You write that Rauschenbusch didn't say much about the sin of racism, but that Mays saw in Rauschenbusch's theology something he could use. Did Mays express any resistance to adopting the Social Gospel in light of Rauschenbusch's relative silence on race?
Mays is like all people in that you find a creative spark. You read somebody and their experience is different than yours, but you find something in that text that triggers your thinking. I think that's how Mays used Rauschenbusch. If he was going to remain Christian, then the gospel has to speak to societal issues; it couldn't just speak to individual issues. If it was just personalized and just a communitarian voluntary organization, it could not be a force for mobilizing social change. That's what Mays would probably say.
You said Mays' emphasis was more on Jesus' humanity than on his divinity. Did Mays believe in the divinity of Christ?
If you use the old theological terms, people with high Christology hold to the divinity of Christ; with low Christology, they emphasize the humanity of Jesus. So Mays would have had a low Christology in the sense that what he sees as important about Jesus are the actions that he took and what he stood for. For Mays, Jesus' death on the cross is because of his actions in facing the state. It is the ethics of Jesus and the teachings of Jesus that are far more long-lasting than whether Jesus arose from the dead. He doesn't have this sort of Anselm theology of the Middle Ages that says Jesus is the sacrifice for all of us.
That sounds consistent with his belief that faith is action. Is there a direct link there?
Yes, I think he would be much more aligned with 1 and 2 John than with the Apostle Paul.
Why did Mays think it was so important to ground his arguments for racial equality in the Christian faith?

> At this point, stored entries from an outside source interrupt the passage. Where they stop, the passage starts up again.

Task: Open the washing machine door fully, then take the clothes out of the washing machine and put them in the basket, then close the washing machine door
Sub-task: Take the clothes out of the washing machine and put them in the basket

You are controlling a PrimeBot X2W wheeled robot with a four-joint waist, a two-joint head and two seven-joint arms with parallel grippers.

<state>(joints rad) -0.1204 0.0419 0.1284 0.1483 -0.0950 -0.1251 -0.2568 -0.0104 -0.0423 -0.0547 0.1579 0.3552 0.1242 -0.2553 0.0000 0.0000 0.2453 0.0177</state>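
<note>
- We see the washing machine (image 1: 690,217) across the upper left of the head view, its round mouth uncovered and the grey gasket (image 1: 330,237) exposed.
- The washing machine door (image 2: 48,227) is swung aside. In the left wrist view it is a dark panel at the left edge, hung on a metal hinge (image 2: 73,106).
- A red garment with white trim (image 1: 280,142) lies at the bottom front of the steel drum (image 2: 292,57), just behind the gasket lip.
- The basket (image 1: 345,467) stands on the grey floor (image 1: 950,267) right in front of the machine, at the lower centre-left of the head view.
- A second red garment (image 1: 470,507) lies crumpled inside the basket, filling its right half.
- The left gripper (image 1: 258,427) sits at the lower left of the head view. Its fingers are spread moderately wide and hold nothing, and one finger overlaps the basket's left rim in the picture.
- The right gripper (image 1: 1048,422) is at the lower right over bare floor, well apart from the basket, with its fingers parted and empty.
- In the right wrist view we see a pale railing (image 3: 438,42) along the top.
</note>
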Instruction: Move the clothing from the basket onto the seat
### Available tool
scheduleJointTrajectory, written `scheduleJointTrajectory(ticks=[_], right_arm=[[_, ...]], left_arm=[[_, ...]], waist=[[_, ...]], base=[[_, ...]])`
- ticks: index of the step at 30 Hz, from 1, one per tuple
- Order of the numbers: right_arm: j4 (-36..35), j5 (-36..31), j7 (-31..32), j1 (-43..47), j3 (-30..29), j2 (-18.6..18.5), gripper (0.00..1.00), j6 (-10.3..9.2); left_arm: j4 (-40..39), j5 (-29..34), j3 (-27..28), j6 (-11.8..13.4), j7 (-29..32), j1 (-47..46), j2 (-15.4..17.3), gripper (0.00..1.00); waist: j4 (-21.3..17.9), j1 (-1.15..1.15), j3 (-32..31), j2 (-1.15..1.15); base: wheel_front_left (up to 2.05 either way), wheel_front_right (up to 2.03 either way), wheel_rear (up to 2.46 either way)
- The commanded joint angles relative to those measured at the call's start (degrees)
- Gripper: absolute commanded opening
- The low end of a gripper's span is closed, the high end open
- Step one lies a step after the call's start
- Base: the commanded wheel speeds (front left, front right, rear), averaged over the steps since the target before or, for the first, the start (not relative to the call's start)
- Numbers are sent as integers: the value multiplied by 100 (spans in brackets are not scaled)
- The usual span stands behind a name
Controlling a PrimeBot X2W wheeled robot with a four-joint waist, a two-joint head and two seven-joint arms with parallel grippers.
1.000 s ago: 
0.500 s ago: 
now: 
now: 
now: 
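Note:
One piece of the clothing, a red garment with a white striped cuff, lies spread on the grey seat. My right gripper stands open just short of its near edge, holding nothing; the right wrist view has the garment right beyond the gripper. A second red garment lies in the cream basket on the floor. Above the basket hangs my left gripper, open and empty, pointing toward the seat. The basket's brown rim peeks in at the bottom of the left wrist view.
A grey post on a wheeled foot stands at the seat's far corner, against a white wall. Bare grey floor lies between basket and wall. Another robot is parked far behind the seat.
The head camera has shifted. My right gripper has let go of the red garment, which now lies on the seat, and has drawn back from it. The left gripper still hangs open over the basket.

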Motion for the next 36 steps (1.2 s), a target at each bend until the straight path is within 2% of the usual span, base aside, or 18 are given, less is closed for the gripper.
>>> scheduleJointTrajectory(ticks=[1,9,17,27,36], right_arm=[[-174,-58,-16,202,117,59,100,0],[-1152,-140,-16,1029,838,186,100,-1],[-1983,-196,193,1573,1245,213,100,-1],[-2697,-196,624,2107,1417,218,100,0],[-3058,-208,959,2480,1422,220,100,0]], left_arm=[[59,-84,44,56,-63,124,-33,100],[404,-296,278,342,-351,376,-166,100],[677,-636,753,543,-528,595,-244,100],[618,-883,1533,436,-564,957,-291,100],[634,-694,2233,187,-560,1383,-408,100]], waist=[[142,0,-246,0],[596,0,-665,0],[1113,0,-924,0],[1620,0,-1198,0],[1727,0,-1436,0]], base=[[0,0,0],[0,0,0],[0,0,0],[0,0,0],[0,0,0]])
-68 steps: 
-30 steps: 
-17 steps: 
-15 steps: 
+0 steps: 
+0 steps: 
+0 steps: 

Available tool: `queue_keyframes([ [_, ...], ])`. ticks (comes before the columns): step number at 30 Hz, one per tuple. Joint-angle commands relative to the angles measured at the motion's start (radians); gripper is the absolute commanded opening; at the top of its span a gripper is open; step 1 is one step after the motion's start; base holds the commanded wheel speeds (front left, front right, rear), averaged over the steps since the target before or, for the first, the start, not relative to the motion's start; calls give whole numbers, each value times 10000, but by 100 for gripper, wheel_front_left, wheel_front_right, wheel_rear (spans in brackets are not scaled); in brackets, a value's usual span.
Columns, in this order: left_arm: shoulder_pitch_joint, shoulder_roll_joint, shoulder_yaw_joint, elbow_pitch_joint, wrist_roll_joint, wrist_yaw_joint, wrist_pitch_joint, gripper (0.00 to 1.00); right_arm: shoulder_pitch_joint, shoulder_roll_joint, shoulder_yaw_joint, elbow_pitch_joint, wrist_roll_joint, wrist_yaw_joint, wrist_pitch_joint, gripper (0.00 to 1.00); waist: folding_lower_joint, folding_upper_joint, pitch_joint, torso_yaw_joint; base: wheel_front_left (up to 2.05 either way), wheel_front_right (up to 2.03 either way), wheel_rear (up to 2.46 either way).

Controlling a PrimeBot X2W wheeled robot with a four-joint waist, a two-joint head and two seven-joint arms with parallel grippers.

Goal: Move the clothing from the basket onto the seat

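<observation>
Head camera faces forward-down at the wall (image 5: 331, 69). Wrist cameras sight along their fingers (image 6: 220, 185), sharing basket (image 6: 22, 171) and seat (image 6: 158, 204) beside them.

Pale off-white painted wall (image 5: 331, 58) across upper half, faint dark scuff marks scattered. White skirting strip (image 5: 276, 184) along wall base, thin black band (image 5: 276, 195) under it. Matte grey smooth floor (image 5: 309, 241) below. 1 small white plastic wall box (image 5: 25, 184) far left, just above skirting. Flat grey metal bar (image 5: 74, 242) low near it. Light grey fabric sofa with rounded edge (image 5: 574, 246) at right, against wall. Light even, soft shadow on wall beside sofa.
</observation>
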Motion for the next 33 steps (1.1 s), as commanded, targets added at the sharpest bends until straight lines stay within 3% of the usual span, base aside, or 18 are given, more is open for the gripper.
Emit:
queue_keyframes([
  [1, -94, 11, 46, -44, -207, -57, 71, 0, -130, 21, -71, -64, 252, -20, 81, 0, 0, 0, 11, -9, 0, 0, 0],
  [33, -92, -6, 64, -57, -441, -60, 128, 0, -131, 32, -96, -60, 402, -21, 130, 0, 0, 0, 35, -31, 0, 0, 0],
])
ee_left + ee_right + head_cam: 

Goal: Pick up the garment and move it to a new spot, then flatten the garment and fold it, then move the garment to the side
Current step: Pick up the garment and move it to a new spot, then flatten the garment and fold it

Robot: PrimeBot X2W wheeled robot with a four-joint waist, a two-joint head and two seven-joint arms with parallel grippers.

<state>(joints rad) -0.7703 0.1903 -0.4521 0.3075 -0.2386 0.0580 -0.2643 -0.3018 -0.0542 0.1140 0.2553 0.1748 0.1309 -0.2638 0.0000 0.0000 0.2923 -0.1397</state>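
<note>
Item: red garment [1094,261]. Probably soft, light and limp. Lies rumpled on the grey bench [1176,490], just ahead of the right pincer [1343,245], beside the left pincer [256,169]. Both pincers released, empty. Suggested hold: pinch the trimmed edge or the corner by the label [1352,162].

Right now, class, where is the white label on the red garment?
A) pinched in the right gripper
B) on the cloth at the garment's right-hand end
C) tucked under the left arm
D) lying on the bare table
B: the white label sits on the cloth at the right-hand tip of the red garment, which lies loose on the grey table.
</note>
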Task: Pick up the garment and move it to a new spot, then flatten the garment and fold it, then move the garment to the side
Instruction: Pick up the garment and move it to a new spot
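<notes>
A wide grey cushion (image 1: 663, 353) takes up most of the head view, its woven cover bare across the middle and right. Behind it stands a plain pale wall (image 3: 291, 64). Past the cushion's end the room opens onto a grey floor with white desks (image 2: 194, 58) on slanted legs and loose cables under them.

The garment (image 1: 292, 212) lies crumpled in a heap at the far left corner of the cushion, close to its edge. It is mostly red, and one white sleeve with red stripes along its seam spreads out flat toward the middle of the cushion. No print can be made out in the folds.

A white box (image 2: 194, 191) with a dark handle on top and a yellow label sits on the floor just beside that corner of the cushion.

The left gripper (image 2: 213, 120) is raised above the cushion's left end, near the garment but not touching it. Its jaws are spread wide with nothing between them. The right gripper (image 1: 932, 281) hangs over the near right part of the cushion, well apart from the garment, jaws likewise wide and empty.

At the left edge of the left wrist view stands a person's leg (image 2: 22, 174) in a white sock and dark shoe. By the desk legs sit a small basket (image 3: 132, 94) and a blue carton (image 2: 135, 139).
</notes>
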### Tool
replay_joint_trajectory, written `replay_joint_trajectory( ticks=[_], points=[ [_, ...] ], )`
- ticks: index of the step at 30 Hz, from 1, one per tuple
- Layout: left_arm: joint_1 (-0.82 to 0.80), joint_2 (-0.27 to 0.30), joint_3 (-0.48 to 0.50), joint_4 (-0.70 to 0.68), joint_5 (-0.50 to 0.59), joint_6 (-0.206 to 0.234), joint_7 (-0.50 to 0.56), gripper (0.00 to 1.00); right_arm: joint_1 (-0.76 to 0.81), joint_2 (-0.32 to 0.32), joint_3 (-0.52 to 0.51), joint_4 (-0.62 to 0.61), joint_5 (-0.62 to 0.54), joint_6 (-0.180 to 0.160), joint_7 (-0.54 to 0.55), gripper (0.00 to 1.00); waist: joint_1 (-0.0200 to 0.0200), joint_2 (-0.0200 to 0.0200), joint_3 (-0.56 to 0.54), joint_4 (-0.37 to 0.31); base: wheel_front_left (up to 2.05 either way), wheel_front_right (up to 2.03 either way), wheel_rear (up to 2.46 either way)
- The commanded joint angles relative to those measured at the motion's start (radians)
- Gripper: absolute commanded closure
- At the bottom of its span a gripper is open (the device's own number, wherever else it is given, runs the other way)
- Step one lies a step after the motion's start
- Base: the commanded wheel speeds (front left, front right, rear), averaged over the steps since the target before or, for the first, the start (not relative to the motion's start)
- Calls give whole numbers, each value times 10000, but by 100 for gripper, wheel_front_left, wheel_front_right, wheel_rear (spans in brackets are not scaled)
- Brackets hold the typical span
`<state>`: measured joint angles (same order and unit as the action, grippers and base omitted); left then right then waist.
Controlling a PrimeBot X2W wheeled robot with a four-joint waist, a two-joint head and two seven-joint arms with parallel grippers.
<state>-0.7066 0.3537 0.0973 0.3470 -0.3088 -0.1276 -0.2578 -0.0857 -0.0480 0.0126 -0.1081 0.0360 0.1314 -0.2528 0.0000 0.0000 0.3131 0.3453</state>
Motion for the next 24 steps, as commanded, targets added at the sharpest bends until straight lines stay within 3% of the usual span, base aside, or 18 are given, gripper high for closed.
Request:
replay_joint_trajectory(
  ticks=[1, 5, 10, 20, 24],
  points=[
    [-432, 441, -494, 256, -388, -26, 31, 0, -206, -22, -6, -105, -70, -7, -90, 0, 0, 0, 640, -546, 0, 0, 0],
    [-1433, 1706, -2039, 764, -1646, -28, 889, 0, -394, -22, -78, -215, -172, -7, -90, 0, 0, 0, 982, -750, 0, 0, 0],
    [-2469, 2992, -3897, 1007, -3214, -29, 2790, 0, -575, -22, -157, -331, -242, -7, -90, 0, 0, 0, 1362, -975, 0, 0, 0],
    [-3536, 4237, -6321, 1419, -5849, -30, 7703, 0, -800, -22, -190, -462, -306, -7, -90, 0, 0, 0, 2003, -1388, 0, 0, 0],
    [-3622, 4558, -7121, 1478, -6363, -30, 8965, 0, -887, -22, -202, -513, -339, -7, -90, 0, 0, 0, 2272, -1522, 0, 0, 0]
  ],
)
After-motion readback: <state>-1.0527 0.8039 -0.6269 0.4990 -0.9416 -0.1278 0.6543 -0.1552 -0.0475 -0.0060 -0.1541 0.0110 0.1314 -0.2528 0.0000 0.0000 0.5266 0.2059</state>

Mays could rightly assume that the American narrative began with religious freedom and the theology of those English Protestants of all stripes coming to the British colonies of North America. So, even if we had Catholics and Eastern Orthodox in the United States, that narrative sort of shapes American life and culture. And, in his era, people still went to church in great numbers. So it made sense sociologically for him to speak the language of the people and through these institutions that had moral influence.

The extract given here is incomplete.